# WHMCS Vulnerability - Latest version



## SrsX (Dec 23, 2013)

Vulnerability discovered: 21/12/2013

Vulnerability public disclosure: 23/12/2013

Versions affected: *All*

ACL: *Administrator*

Critical: Semi/Partial

POC: Configuration -> General Settings -> Company Name -> VPS">board

Warnings: From here if an attacker wants they can figure out a way to execute raw javascript, if successful the frontend (public accessable end) may be executing raw javascript inplanted by the attacker.

Reported to vender: 21/12/2013

Image:


----------



## yolo (Dec 23, 2013)

mehhh


----------



## SrsX (Dec 23, 2013)

Just discovered a more serious vulnerability on invoices.


----------



## yolo (Dec 23, 2013)

mehhh


----------



## josephb (Dec 24, 2013)

SrsX said:


> Just discovered a more serious vulnerability on invoices.

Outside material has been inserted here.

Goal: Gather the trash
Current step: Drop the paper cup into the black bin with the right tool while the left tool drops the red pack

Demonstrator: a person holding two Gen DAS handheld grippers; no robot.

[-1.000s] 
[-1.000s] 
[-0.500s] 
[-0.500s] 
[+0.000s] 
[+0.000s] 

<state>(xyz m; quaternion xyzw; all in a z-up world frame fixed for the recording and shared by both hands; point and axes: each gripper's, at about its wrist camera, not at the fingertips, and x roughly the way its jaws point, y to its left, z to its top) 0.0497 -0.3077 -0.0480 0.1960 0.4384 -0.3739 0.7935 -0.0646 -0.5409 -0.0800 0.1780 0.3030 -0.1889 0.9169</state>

Another day, another vuln.

Shame really.


----------



## drmike (Dec 24, 2013)

JavasCRAPT.  Seriously, JS is rubbish and neverending horror.

I continue disabling and think JS spiffed sites for the most part need to think long and hard about the crap they are spewing.


----------



## NodeWest-Dan (Dec 24, 2013)

I don't understand how someone could get to your admin panel if you follow the steps on whmcs for securing and put it in a password protected directory.


----------



## SrsX (Dec 24, 2013)

&nbsp;



NodeWest-Dan said:


> I don't understand how someone could get to your admin panel if you follow the steps on whmcs for securing and put it in a password protected directory.


&nbsp;

Here is the issue - a vulnerability I reported earlier to WHMCS details a SQL injection on the clientside, if you inject that you are able to access the database, from there you can just modify things in the backend and/or read settings from the database, therefore you don't need access to the admin panel.


----------